Serverless Data Pipelines Made Easy with Prefect and AWS ECS Fargate

Serverless Data Pipelines Made Easy with Prefect and AWS ECS Fargate

Published
February 8, 2021
Tags
AWSPrefectPythonData EngineeringServerlessDocker & KubernetesDevOps
image

Photo by Burst from Pexels

Even though there are so many workflow orchestration solutions and cloud services for building data workloads, it’s hard to find one which is actually pleasant to use and allows you to get started quickly. One of the most popular tools for building data pipelines in Python is Prefect — a workflow management platform with a hybrid agent-based execution model.

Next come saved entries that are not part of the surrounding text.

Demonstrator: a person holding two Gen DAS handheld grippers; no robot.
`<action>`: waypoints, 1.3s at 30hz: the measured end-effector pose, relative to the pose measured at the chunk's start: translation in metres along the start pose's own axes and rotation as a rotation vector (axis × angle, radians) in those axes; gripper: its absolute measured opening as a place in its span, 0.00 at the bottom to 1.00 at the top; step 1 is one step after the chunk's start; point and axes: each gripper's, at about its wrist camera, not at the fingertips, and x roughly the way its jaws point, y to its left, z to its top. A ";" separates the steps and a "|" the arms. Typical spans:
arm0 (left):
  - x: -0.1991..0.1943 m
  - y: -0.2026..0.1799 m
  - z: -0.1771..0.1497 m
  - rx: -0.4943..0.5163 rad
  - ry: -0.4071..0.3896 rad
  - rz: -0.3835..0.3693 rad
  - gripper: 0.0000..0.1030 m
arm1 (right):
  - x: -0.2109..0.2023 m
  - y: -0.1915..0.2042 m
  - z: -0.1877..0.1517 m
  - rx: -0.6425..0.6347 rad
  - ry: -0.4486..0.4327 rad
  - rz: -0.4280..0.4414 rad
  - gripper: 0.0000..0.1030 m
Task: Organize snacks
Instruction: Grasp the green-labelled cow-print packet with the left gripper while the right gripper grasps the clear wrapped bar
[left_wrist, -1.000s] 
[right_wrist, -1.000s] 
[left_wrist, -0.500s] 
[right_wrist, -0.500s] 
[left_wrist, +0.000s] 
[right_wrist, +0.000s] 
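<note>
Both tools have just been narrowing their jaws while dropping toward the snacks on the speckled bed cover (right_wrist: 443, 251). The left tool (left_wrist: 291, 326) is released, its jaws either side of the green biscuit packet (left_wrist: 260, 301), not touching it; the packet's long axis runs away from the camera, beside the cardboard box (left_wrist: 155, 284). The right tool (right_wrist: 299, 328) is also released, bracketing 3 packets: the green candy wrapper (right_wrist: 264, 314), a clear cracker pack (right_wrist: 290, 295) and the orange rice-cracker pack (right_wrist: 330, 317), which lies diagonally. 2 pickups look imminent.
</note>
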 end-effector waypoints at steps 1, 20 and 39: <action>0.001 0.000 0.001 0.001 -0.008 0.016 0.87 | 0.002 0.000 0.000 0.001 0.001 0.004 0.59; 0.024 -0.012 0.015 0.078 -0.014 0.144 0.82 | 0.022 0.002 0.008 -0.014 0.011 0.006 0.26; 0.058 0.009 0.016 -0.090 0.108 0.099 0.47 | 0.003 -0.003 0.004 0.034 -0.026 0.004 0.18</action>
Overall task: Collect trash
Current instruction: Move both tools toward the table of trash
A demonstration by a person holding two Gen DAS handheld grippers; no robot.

What does a hybrid execution model entail? It means that even if you use the cloud orchestration platform (Prefect Cloud), you still own and manage your agents. In fact, Prefect has no direct access to your code or data. Instead, it only operates on metadata that you send to their API when registering agents and flows. This means, for one, that this platform can satisfy the stringent security & compliance requirements as the entire workflow execution happens within compute resources of your choice. On the other hand, it allows for an incredible amount of flexibility. Your agent could be a Kubernetes cluster, an ECS Fargate cluster on AWS, any compute server on-prem or in the cloud, or a mix of all of them. Even your laptop can be registered as a Prefect agent.

Although the hybrid execution model has lots of benefits, it may be challenging to configure your execution layer properly. In this article, we’ll look at how to set up Prefect with an AWS ECS Fargate agent and S3 storage, which allows for a fully serverless NoOps execution environment.

To avoid confusion: EKS on Fargate is a way of spinning up a Kubernetes cluster (EKS) that can make use of the serverless data plane provided by Fargate. In contrast, in this article, we will use the vanilla ECS Fargate without Kubernetes.

Prefect Cloud setup

Create your Prefect account

First, sign up for a free Starter account on https://cloud.prefect.io/.

Install Prefect

The following command will install Prefect with AWS subpackage (instead of [aws] you could use [all_extras] if you want to install all Prefect extensions to external systems):

pip install "prefect[aws]"

To make sure that we use Prefect Cloud as the orchestration layer rather than the open-source Prefect Server, switch the context to “cloud”:

prefect backend cloud

Create a personal access token to authenticate with Prefect Cloud

After you registered for a free account, you need to create a Personal Access Token to authenticate your local terminal with Prefect Cloud. This will allow registering your flows (i.e., your ETL & ML data pipelines) to the Prefect Cloud API directly from your local machine. From the main menu, select: User → Personal Access Token → + CREATE TOKEN button.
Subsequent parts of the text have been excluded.